Have a great holiday weekend with your families,
SPY-S&P 500 Depository Receipts – CME front month S&P 500 contracts traded down this morning, with a low of 882.5 before 6:30AM.
USO - U.S. OIL FUND –NYMEX front month Light Sweet Crude contracts traded as low as 35.62 in trading this morning. Bloomberg reports Saudi Arabia’s Oil Minister Ali al-Naimi saying the price decline “threatens investment” and is “wreaking havoc”. NYMEX January contracts expire today.
DIA –DIAMONDS Trust Series – CBOT front month DJIA contracts traded down this morning, with a low of 8,650 before 6:30AM.
EWZ – iShares Brazil—Brazil’s central bank hints at future interest rate cuts due to declining commodity prices and shrinking credit. The interest rate stand currently stands at 13.75%. The next meeting is scheduled for January 20-21.
EWH –iShares Hong Kong – The Hang Seng closed down to 15127.51 or 2.39% today in trading.

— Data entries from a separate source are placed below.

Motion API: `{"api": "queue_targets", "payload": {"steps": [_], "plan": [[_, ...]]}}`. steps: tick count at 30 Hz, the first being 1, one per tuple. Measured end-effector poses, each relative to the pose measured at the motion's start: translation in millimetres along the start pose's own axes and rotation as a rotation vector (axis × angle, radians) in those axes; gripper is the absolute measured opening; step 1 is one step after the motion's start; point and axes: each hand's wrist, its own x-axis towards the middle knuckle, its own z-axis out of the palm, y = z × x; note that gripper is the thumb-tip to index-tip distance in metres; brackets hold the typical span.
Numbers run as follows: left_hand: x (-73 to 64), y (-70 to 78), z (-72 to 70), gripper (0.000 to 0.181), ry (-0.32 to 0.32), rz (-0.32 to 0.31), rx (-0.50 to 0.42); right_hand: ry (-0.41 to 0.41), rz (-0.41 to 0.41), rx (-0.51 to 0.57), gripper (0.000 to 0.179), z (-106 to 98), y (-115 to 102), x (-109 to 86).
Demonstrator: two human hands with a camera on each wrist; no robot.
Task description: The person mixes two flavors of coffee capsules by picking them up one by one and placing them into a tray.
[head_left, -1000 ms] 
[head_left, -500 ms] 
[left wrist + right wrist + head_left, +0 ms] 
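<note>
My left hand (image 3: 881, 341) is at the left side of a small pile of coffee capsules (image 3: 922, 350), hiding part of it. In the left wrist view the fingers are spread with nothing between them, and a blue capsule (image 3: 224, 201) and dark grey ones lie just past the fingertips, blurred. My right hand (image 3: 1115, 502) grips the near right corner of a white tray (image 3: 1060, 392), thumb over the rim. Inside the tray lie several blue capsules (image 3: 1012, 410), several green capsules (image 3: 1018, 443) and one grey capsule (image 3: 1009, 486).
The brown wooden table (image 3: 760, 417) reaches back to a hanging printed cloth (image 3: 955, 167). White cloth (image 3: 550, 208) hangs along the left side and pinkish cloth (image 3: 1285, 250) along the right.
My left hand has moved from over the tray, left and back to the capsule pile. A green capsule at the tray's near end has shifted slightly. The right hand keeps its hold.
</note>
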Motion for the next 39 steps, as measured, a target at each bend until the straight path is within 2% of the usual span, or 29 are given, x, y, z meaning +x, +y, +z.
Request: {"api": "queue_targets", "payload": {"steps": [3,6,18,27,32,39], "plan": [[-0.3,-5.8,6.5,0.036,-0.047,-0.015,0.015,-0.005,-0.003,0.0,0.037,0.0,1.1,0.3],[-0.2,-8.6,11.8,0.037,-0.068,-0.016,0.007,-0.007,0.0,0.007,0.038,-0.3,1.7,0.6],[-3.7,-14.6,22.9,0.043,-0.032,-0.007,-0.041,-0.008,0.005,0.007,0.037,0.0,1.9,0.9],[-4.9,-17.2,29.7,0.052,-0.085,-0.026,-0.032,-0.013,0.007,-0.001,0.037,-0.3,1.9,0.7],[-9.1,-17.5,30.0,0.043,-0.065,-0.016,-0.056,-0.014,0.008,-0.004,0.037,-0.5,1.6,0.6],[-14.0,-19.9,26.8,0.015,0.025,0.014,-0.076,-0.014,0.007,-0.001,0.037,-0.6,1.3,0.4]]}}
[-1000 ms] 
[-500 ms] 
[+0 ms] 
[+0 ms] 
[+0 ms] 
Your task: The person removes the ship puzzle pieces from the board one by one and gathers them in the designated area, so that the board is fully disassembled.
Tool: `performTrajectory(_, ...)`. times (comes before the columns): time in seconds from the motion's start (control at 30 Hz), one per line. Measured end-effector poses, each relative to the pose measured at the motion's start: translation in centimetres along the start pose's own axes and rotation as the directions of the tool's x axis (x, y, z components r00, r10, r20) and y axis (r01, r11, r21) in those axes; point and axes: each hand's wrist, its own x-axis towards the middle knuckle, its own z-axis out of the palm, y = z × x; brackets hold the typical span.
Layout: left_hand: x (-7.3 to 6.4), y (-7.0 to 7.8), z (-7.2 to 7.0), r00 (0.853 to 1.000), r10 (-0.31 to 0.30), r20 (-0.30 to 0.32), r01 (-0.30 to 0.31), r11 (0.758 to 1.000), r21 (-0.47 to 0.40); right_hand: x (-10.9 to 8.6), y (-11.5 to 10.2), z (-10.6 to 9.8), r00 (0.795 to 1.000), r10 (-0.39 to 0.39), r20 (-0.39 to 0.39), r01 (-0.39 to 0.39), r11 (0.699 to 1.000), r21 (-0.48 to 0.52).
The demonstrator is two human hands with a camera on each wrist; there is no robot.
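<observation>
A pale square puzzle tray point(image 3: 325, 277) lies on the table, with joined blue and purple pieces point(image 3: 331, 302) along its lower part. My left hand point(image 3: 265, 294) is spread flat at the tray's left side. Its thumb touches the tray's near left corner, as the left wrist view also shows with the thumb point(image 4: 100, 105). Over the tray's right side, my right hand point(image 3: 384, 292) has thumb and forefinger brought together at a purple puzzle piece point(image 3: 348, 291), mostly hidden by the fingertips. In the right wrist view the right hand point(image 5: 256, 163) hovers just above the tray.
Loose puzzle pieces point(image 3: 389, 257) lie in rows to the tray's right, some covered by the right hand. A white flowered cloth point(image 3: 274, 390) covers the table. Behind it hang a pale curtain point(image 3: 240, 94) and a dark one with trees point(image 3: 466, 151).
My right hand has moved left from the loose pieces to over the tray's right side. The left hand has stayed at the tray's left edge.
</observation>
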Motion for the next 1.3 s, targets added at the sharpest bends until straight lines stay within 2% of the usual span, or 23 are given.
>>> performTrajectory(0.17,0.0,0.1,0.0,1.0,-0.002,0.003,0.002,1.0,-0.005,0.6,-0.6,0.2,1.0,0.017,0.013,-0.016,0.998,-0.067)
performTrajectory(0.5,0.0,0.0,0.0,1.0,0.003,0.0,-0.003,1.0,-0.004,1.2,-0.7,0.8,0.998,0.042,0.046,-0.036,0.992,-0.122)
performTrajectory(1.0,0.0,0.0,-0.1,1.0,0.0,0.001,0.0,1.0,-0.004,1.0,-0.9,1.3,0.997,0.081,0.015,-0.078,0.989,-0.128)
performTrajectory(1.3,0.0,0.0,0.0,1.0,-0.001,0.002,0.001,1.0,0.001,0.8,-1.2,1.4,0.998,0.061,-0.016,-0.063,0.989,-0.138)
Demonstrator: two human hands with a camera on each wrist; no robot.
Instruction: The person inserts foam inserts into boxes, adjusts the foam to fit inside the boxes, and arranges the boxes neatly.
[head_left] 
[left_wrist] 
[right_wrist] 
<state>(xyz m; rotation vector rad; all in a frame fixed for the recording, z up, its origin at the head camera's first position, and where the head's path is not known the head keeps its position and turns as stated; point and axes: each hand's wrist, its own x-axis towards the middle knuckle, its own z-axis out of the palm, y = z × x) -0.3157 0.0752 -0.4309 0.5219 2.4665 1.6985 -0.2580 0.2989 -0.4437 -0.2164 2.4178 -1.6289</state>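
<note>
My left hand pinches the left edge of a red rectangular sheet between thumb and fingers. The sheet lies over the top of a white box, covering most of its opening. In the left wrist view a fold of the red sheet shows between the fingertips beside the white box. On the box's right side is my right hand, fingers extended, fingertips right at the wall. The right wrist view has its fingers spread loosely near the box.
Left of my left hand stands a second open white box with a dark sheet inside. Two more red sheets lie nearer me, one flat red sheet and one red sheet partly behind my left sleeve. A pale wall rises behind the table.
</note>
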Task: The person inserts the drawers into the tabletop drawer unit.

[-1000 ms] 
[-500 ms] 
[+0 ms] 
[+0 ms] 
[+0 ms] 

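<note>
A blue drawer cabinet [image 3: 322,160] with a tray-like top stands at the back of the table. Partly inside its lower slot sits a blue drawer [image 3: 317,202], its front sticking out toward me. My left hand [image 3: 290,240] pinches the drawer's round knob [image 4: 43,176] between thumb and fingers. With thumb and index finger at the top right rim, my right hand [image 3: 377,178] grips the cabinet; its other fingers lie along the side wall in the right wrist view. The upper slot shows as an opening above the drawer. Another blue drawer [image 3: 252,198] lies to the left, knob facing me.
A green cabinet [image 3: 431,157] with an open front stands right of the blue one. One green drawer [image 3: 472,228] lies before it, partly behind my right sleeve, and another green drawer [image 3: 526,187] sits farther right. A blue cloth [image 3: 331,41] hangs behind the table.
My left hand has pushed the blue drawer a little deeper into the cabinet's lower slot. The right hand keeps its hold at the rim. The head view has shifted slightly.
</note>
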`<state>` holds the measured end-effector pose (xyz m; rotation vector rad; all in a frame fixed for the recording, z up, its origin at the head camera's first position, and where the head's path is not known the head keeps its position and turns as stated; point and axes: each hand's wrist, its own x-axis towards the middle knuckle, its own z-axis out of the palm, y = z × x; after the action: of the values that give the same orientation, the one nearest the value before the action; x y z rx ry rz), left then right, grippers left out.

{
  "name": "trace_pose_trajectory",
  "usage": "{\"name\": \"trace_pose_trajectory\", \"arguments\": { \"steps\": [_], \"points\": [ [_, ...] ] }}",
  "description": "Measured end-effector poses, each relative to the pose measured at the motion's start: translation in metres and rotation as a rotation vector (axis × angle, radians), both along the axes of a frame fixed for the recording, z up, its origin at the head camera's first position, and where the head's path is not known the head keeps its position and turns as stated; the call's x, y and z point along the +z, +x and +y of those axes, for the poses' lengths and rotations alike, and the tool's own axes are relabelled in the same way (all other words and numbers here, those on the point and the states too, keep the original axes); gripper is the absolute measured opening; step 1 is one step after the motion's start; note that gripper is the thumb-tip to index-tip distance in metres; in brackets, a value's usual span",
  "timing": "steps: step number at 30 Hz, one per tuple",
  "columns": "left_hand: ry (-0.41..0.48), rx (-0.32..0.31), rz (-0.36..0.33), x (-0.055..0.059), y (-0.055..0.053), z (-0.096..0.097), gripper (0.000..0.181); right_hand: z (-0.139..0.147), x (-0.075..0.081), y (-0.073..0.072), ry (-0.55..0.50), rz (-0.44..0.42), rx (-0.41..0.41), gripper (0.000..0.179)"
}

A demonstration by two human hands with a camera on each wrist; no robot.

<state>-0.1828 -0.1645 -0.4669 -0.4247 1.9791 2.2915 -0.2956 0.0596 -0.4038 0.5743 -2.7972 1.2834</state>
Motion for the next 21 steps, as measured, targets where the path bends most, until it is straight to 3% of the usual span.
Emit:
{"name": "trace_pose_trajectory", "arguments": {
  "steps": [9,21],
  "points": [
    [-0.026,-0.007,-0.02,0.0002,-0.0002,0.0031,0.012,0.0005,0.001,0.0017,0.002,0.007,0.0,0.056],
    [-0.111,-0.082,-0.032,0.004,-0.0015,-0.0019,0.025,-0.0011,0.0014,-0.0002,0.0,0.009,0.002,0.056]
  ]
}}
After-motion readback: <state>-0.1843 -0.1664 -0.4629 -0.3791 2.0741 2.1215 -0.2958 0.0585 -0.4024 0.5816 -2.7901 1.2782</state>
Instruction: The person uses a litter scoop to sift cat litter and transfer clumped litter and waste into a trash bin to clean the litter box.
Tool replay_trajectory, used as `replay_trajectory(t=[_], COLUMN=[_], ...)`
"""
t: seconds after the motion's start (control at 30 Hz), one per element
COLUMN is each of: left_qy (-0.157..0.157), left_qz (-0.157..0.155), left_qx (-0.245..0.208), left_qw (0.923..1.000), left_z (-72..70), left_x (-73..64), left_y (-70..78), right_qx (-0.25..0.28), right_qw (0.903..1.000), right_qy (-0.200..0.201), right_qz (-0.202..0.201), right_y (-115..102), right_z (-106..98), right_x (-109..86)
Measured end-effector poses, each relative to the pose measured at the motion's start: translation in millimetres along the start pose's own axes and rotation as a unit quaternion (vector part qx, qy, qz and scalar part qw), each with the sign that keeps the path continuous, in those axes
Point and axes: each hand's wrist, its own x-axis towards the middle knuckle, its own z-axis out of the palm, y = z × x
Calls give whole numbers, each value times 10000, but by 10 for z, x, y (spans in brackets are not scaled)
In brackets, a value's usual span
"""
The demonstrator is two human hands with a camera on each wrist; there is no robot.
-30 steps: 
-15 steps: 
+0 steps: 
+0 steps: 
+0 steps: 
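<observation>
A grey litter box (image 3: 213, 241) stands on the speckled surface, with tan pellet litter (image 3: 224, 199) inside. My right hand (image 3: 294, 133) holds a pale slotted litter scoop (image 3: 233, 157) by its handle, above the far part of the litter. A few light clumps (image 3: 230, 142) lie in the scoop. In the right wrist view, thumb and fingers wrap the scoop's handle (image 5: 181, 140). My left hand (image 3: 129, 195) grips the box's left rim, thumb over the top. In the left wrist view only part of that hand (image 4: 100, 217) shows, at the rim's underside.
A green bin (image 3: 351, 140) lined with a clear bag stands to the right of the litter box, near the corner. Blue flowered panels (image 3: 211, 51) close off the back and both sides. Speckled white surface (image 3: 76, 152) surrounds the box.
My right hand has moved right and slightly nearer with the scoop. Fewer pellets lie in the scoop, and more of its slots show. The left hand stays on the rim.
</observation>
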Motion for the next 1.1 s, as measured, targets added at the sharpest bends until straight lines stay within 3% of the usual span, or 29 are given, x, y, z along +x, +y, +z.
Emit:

Hong Kong’s stocks fell for the first time in five days led by commodity shares.
FXI –iShares China – The CSI300 closed slightly up at 0.34% to 2052.11. Bank of America Corp.’s plan to sell some $2.8 billion of shares in China Construction Bank Corp. was undone by a Chinese securities law provision that would have forced it to forfeit profits from the proposed sale of 5.5 billion shares in the Chinese bank.
FXY – CurrencyShares Japanese Yen Trust – The Yen is trading up on the USD at 88.885, or 0.62%.
Keith R. McCullough
CEO / Chief Investment Officer
“Darkness is cheap, and Scrooge liked it.”